Collection entries:
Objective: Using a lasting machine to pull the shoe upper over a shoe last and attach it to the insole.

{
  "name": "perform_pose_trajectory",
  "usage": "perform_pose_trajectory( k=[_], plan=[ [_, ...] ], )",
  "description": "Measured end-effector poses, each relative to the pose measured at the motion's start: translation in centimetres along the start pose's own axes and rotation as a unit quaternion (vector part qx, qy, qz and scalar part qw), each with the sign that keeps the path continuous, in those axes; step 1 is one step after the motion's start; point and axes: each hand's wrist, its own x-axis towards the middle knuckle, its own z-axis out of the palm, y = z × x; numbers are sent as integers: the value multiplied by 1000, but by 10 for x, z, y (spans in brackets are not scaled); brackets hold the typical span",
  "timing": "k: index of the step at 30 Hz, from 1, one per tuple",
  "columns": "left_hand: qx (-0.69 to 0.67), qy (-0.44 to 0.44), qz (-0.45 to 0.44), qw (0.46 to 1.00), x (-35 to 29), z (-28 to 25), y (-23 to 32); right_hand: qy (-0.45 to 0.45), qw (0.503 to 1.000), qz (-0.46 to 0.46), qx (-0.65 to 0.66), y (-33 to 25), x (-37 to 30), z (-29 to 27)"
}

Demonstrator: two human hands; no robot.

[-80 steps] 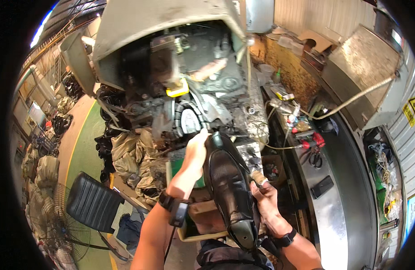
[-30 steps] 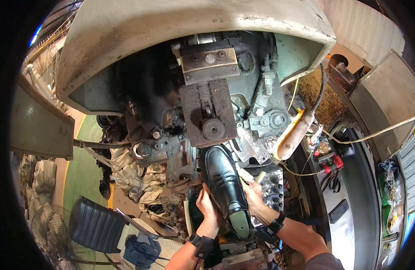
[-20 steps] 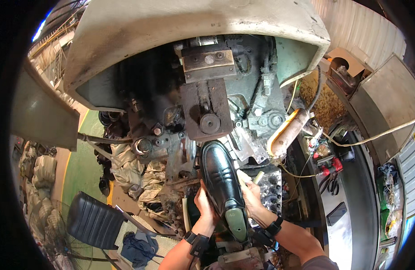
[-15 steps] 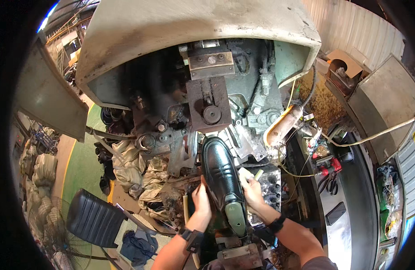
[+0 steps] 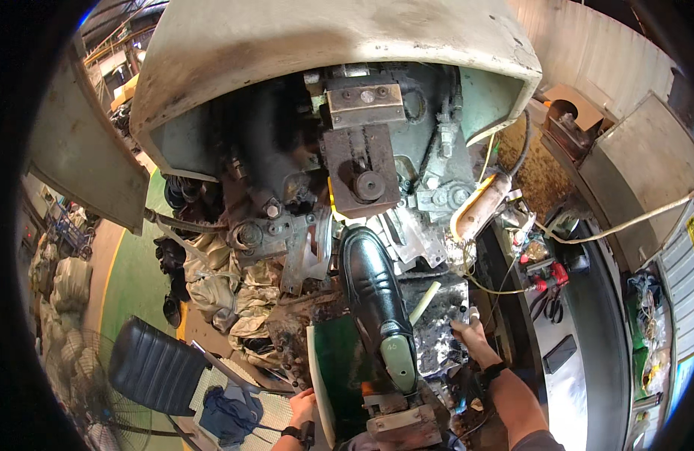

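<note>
A black leather lace-up style shoe [image 5: 369,274] sits on a green last [image 5: 398,361], toe pointing away from me into the machine. Neither of my hands touches it. My left hand [image 5: 303,407] is low, its fingers curled beside the pale rim of a green-faced panel [image 5: 339,368]; whatever they hold is hidden. To the right of the shoe, my right hand [image 5: 475,338] has its fingers bent at the edge of a dark, stained metal plate [image 5: 441,342]. I cannot make out what is in them. A pale stick [image 5: 425,303] leans between the shoe and that plate.
A dark metal block [image 5: 360,169] hangs over the shoe's toe, under the machine's pale hood [image 5: 332,37]. A work lamp [image 5: 481,207] hangs at right. Beyond it are a red-handled tool [image 5: 554,278] and a phone-like dark slab [image 5: 560,355]. A black chair [image 5: 155,368] stands at left.
Both hands have left the shoe's sides: the left moved down and toward me, the right moved out to the right onto the plate. The shoe stays in the machine.
</note>
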Motion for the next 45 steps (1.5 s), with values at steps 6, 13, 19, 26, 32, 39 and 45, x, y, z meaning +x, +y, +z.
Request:
perform_pose_trajectory(
  k=[6, 13, 19, 26, 32, 39, 45],
  plan=[
    [217, 148, 203, 943, -3, -19, 22, 1, 998, -56, 40, -17, -13, -23],
    [179, 38, 148, 972, -29, 26, 62, -1, 995, -91, 48, -41, -64, -18],
    [70, 188, 340, 919, -22, 5, 100, -11, 987, -145, 70, -69, -108, -8],
    [-64, -146, 420, 894, -206, 149, 251, -89, 960, -257, -71, -75, -106, 35],
    [131, 0, 592, 795, -273, 240, 245, -42, 848, -377, -370, -73, -131, 52],
    [121, 17, 593, 795, -265, 246, 238, 1, 777, -423, -467, -77, -145, 51],
    [112, 5, 584, 804, -262, 249, 233, -14, 784, -442, -435, -69, -137, 46]
  ],
)
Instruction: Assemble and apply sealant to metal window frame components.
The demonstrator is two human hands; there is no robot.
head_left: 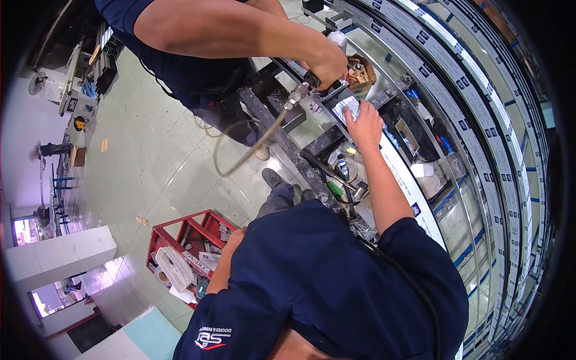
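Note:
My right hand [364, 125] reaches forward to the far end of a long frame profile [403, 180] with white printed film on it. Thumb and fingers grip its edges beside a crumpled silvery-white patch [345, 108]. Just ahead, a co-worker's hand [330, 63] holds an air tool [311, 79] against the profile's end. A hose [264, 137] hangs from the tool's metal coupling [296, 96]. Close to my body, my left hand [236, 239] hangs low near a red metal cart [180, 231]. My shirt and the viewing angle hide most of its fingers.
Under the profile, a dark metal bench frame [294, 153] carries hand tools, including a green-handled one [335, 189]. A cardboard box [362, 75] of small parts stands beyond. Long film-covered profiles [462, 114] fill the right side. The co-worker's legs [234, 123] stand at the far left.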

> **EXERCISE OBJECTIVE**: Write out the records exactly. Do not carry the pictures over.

> **RESPONSE**:
Objective: Using a lasting machine to pull the shoe upper over a shoe last and attach it to the insole.

{
  "name": "perform_pose_trajectory",
  "usage": "perform_pose_trajectory( k=[_], plan=[ [_, ...] ], )",
  "description": "Measured end-effector poses, each relative to the pose measured at the motion's start: translation in centimetres along the start pose's own axes and rotation as a unit quaternion (vector part qx, qy, qz and scalar part qw), each with the sign that keeps the path continuous, in those axes; step 1 is one step after the motion's start; point and axes: each hand's wrist, its own x-axis towards the middle knuckle, its own z-axis out of the palm, y = z × x; numbers are sent as integers: the value multiplied by 1000, but by 10 for x, z, y (spans in brackets are not scaled); brackets hold the typical span",
  "timing": "k: index of the step at 30 Hz, from 1, one per tuple",
  "columns": "left_hand: qx (-0.69 to 0.67), qy (-0.44 to 0.44), qz (-0.45 to 0.44), qw (0.46 to 1.00), x (-35 to 29), z (-28 to 25), y (-23 to 32); right_hand: qy (-0.45 to 0.45), qw (0.503 to 1.000), qz (-0.46 to 0.46), qx (-0.65 to 0.66), y (-33 to 25), x (-37 to 30), z (-29 to 27)"
}

Demonstrator: two human hands; no robot.

[-80 steps] 
[-30 steps] 
[-20 steps] 
[-15 steps] 
[+0 steps] 

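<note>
A black leather lace-up style shoe [image 5: 369,274] sits on a green last [image 5: 398,361], toe pointing away from me into the machine. Neither of my hands touches it. My left hand [image 5: 303,407] is low, its fingers curled beside the pale rim of a green-faced panel [image 5: 339,368]; whatever they hold is hidden. To the right of the shoe, my right hand [image 5: 475,338] has its fingers bent at the edge of a dark, stained metal plate [image 5: 441,342]. I cannot make out what is in them. A pale stick [image 5: 425,303] leans between the shoe and that plate.
A dark metal block [image 5: 360,169] hangs over the shoe's toe, under the machine's pale hood [image 5: 332,37]. A work lamp [image 5: 481,207] hangs at right. Beyond it are a red-handled tool [image 5: 554,278] and a phone-like dark slab [image 5: 560,355]. A black chair [image 5: 155,368] stands at left.
Both hands have left the shoe's sides: the left moved down and toward me, the right moved out to the right onto the plate. The shoe stays in the machine.
</note>
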Motion for the next 45 steps (1.5 s), with values at steps 6, 13, 19, 26, 32, 39 and 45, x, y, z meaning +x, +y, +z.
Request:
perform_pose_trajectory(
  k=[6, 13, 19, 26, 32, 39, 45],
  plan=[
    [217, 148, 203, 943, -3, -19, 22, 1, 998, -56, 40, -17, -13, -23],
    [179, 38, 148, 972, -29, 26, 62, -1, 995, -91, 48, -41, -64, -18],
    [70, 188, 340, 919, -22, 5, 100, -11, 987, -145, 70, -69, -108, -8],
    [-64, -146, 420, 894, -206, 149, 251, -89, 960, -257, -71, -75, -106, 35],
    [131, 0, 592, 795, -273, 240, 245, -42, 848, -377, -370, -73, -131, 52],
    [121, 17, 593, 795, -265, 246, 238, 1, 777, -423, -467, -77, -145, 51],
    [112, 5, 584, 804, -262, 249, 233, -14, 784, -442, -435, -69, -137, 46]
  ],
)
Instruction: Assemble and apply sealant to metal window frame components.
The demonstrator is two human hands; there is no robot.
head_left: 
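Note:
My right hand [364, 125] reaches forward to the far end of a long frame profile [403, 180] with white printed film on it. Thumb and fingers grip its edges beside a crumpled silvery-white patch [345, 108]. Just ahead, a co-worker's hand [330, 63] holds an air tool [311, 79] against the profile's end. A hose [264, 137] hangs from the tool's metal coupling [296, 96]. Close to my body, my left hand [236, 239] hangs low near a red metal cart [180, 231]. My shirt and the viewing angle hide most of its fingers.
Under the profile, a dark metal bench frame [294, 153] carries hand tools, including a green-handled one [335, 189]. A cardboard box [362, 75] of small parts stands beyond. Long film-covered profiles [462, 114] fill the right side. The co-worker's legs [234, 123] stand at the far left.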

No additional work is needed on this exercise.